In July, fourth-grade teacher Susanne Michael was delighted as she welcomed the adoption of a former pupil from a dysfunctional home and two brothers of a child. Michael dressed them and her other children in matching T-shirts that read “Gotcha FOREVER” for the festivities. By October, the 47-year-o

Empty desks: Coronavirus steals U.S. teachers' classrooms
Empty desks: Coronavirus steals U.S. teachers’ classrooms

In July, fourth-grade teacher Susanne Michael was delighted as she welcomed the adoption of a former pupil from a dysfunctional home and two brothers of a child. Michael dressed them and her other children in matching T-shirts that read “Gotcha FOREVER” for the festivities.

By October, the 47-year-old Jonesboro, Arkansas, was dead—one of the reported 300 school staff killed by a coronavirus in the U.S. after the outbreak.

“Actually, she would feed, sleep, and drink teaching. She enjoyed it,” said her partner, Keith Michael, who is now left to raise three new arrivals, ages 3, 8 and 13, along with two other daughters, 16 and 22.

Across the U.S., the murders of educators have ripped through the fabric of school experience, stealing the lives of students, principals, superintendents, coaches, middle school secretary, security officers. Losses pushed school boards to make tough choices about whether to keep schools open and leaving students and teachers grieved.

Harrisburg Elementary, where Michael taught, remained open following her passing, but the next morning 14 counselors went to school to help distracted students and teachers.

“I can frankly tell you now that neither of us would have made the day if it weren’t for them,” said Chris Ferrell, Harrisburg School Superintendent, coughing.
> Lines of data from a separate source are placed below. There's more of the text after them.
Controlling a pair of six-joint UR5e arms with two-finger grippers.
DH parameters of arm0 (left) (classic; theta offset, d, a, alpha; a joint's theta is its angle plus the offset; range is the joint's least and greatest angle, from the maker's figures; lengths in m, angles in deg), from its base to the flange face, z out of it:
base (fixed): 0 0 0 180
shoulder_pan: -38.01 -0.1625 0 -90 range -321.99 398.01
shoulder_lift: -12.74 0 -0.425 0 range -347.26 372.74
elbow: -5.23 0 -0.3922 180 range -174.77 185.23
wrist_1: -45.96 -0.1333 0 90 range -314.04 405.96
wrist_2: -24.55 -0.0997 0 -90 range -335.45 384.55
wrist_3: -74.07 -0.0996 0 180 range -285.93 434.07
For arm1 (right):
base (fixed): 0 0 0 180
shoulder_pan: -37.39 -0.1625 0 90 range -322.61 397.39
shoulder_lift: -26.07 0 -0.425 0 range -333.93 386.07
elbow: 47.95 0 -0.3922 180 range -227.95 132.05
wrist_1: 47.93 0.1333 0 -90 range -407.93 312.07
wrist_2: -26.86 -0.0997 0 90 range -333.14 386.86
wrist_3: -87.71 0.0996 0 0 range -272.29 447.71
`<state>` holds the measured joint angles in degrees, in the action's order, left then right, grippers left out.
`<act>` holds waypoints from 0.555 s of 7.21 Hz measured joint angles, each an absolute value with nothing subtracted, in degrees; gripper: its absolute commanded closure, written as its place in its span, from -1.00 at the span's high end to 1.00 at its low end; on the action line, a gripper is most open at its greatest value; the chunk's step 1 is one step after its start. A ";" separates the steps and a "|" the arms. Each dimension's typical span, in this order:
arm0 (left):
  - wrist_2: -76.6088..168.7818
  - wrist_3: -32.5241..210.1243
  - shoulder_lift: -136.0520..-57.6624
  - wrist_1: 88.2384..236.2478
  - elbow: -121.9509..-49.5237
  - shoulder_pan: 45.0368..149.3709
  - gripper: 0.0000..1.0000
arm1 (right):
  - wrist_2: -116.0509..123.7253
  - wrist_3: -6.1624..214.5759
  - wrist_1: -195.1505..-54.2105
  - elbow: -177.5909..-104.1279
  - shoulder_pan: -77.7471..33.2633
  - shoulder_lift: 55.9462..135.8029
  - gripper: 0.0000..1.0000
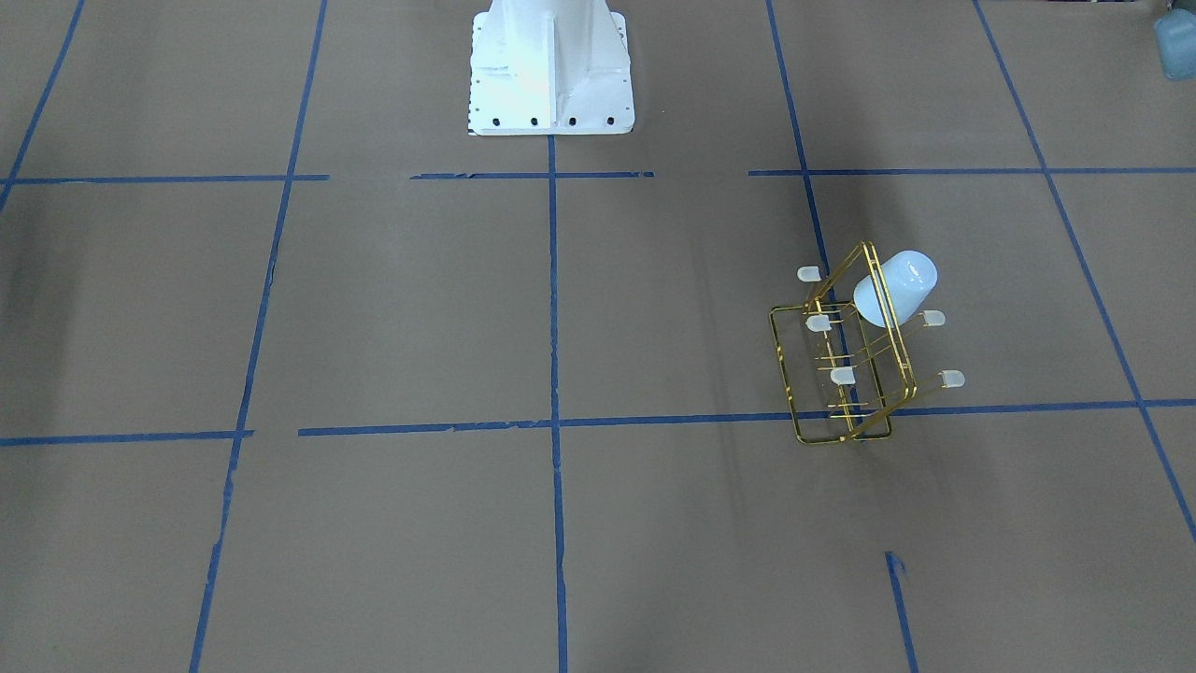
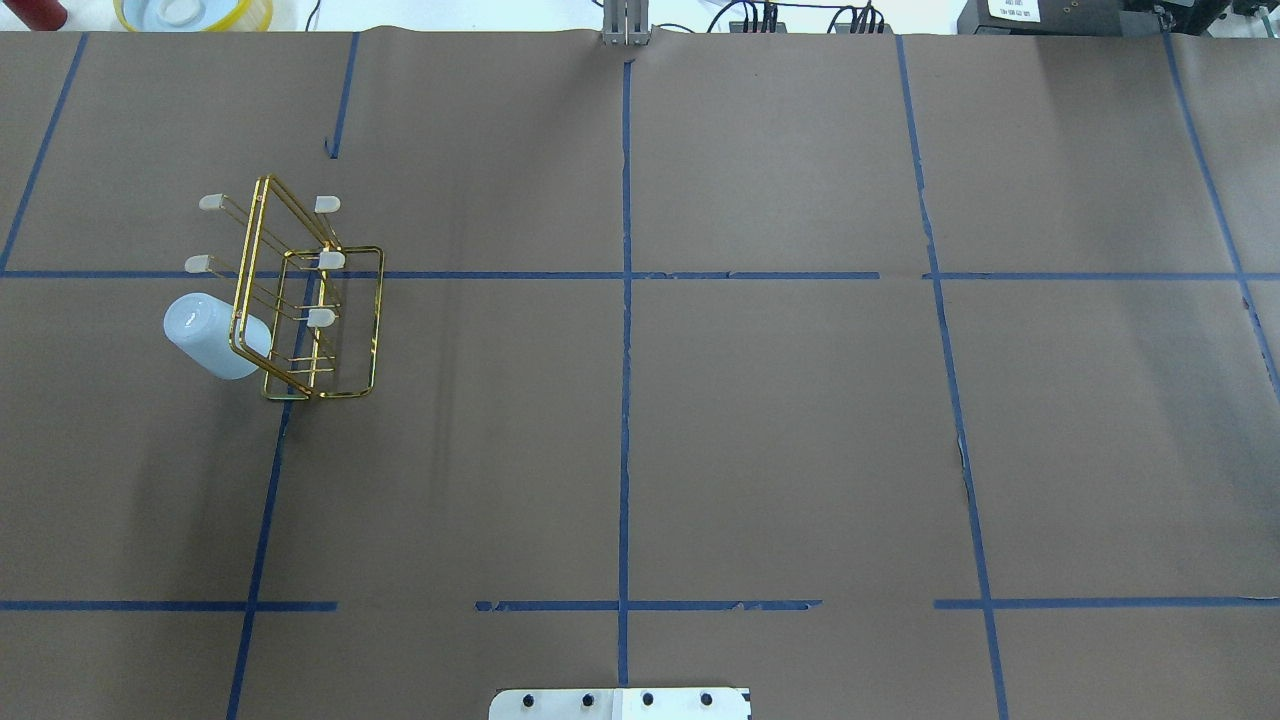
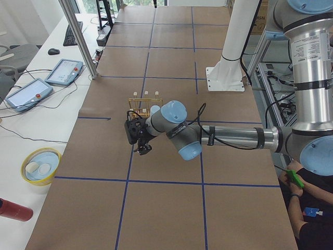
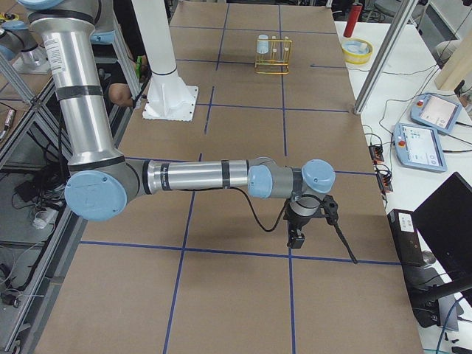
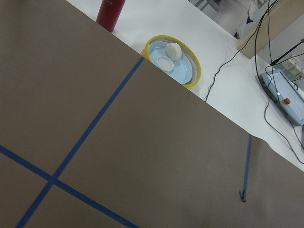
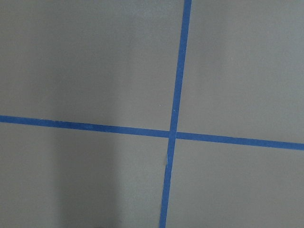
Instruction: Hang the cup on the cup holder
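Observation:
The pale blue-white cup (image 2: 208, 336) hangs tilted, mouth inward, on a prong of the gold wire cup holder (image 2: 322, 374) on the table's left half. The cup (image 1: 895, 288) and the cup holder (image 1: 828, 436) also show in the front view. No gripper touches them. My left gripper (image 3: 142, 150) shows only in the left side view, near the rack and over the table; I cannot tell if it is open. My right gripper (image 4: 296, 238) shows only in the right side view, far from the rack; I cannot tell its state.
A yellow-rimmed bowl (image 5: 174, 61) and a red bottle (image 5: 109, 12) stand on the white bench beyond the table's far edge. The white robot base (image 1: 549, 70) is at the near middle. Blue tape lines cross the brown table cover. Teach pendants (image 4: 424, 140) lie on the bench.

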<state>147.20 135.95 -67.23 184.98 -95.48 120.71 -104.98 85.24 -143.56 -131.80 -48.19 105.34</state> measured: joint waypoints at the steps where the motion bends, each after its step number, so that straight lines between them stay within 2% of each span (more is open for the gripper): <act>1: 147.61 126.88 -67.44 178.88 -95.49 121.30 1.00 | -104.98 85.24 -143.56 -131.80 -48.20 105.35 1.00; 4: 148.63 99.01 -68.61 159.19 -95.48 122.95 1.00 | -104.98 85.25 -143.56 -131.80 -48.19 105.35 1.00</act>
<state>148.63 99.01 -68.61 159.19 -95.48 122.95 -104.98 85.25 -143.56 -131.80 -48.19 105.35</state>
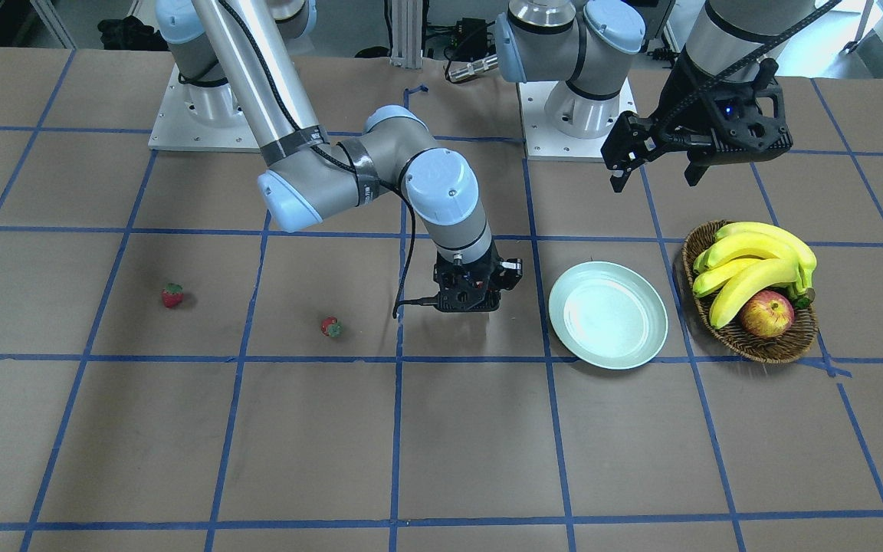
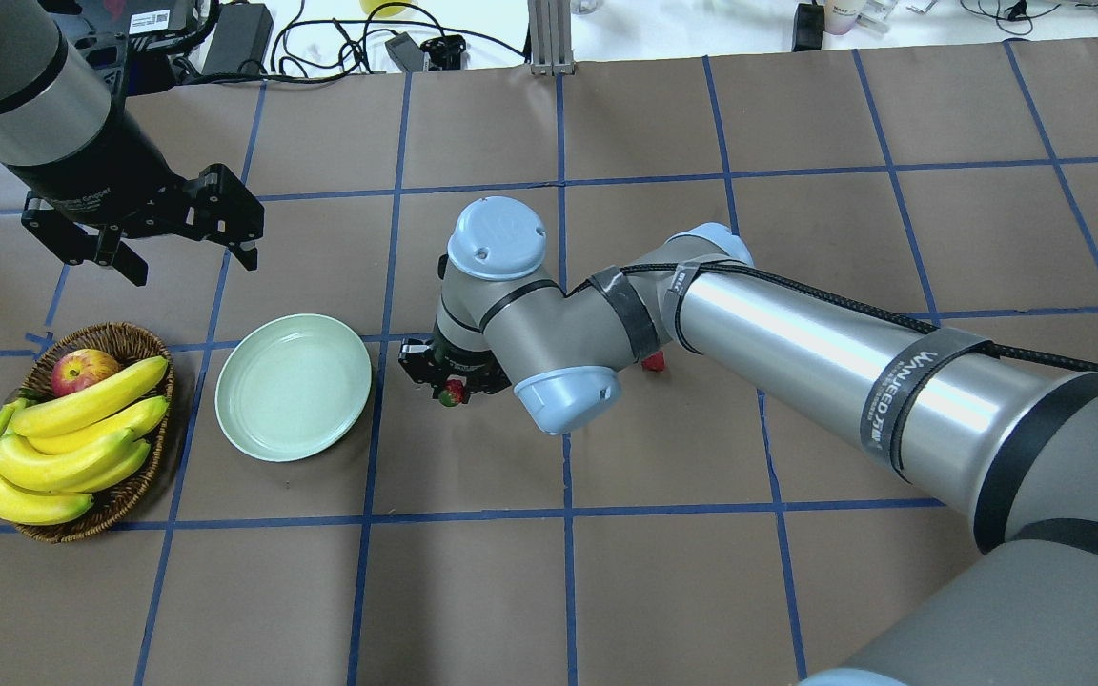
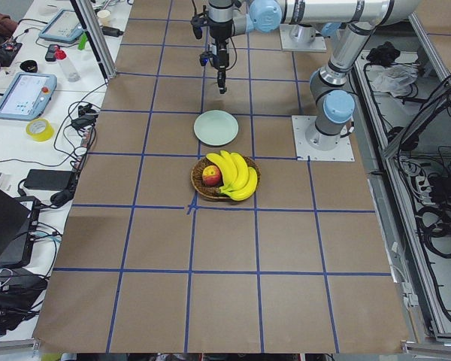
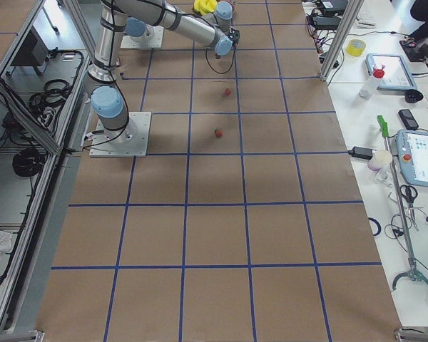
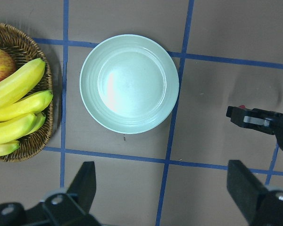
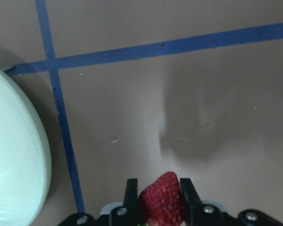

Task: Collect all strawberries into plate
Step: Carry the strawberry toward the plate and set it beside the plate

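Observation:
My right gripper [image 6: 157,184] is shut on a red strawberry [image 6: 161,201] and holds it just above the table, a little to the right of the pale mint-green plate [image 6: 14,155]. In the overhead view the held berry [image 2: 453,393] shows under the right wrist, beside the empty plate [image 2: 294,386]. Two more strawberries [image 1: 172,294] [image 1: 331,327] lie on the brown table farther from the plate. My left gripper [image 1: 652,172] is open and empty, raised above the table behind the plate [image 1: 608,314].
A brown wicker basket [image 1: 752,343] with bananas [image 1: 756,261] and an apple [image 1: 767,313] stands right beside the plate. Blue tape lines grid the table. My right arm's elbow [image 2: 559,381] hangs low over the middle and hides part of the table.

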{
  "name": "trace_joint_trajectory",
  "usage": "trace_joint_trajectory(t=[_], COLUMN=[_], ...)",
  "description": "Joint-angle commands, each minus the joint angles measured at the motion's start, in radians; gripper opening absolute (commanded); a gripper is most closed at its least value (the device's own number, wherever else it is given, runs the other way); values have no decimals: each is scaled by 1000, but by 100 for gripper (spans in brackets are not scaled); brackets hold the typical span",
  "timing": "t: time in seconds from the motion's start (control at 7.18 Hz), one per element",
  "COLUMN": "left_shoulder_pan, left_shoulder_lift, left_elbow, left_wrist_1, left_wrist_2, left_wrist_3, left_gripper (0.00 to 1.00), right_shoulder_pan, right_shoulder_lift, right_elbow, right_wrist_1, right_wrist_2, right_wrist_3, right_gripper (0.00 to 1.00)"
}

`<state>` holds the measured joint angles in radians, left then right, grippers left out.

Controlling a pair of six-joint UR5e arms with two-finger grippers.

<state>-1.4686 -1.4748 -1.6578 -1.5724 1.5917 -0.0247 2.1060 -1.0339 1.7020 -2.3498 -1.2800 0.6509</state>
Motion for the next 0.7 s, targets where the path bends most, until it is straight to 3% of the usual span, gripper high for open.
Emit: trace_joint_trajectory(t=[0.0,0.14,0.56], left_shoulder_pan=[-1,2,2], left_shoulder_lift=[1,1,-7], left_elbow=[0,0,1], left_wrist_1=[0,0,-14], left_wrist_2=[1,1,4], left_wrist_3=[0,5,-4], left_gripper=[100,100,100], right_shoulder_pan=[9,6,-137], right_shoulder_lift=[-14,-52,-156], right_elbow=[-2,-10,-1], right_wrist_1=[18,82,219], right_wrist_2=[-7,-18,-184], right_wrist_3=[29,9,-153], right_gripper=[100,100,100])
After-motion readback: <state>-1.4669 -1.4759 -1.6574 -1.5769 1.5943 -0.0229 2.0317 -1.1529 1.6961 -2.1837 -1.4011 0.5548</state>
Susanne Michael’s death at home was especially painful for her toddler. “He’s probably going to look to the sky and say, ‘Mama is up there said her husband.

His wife had diabetes, was a survivor of uterine cancer, and had just one kidney. Therein lies the biggest difficulty of running schools: while children usually have minor cases or no symptoms at all, approximately 1 in 4 of their students, or about 1.5 million, are at risk of becoming severely ill with coronavirus, according to the Kaiser Family Foundation.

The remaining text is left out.